• Exercise directions
When copying the listing below, skip every picture and keep each word as it stands.

• Information shown
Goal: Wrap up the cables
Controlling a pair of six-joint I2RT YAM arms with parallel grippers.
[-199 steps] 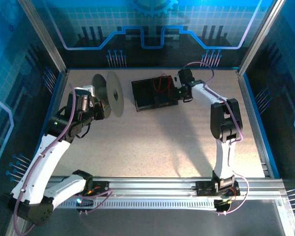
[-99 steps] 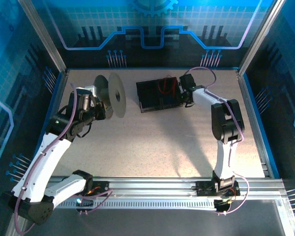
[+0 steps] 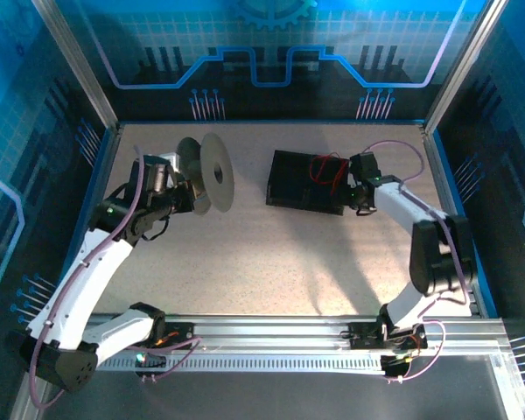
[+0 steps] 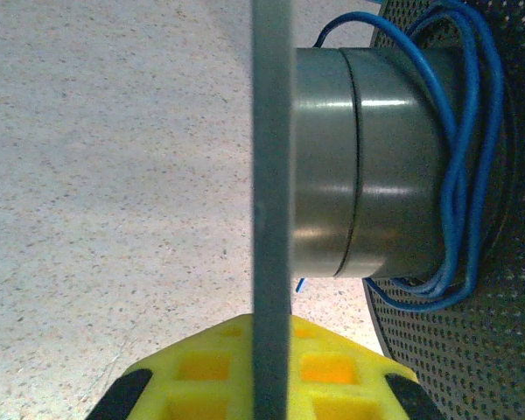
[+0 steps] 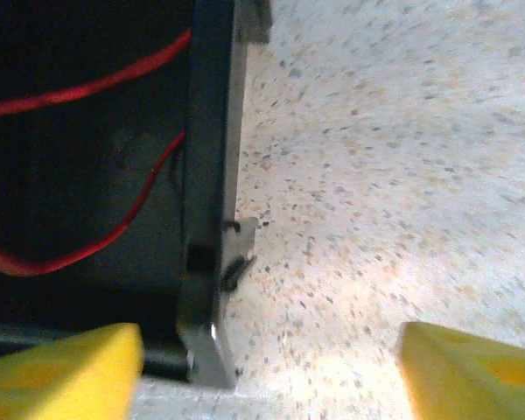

• Solution to this task
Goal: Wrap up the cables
Controlling a pair of six-joint I2RT YAM arms with parallel grippers.
[-199 steps] 
[-99 steps] 
[+0 steps] 
[+0 steps] 
[+0 steps] 

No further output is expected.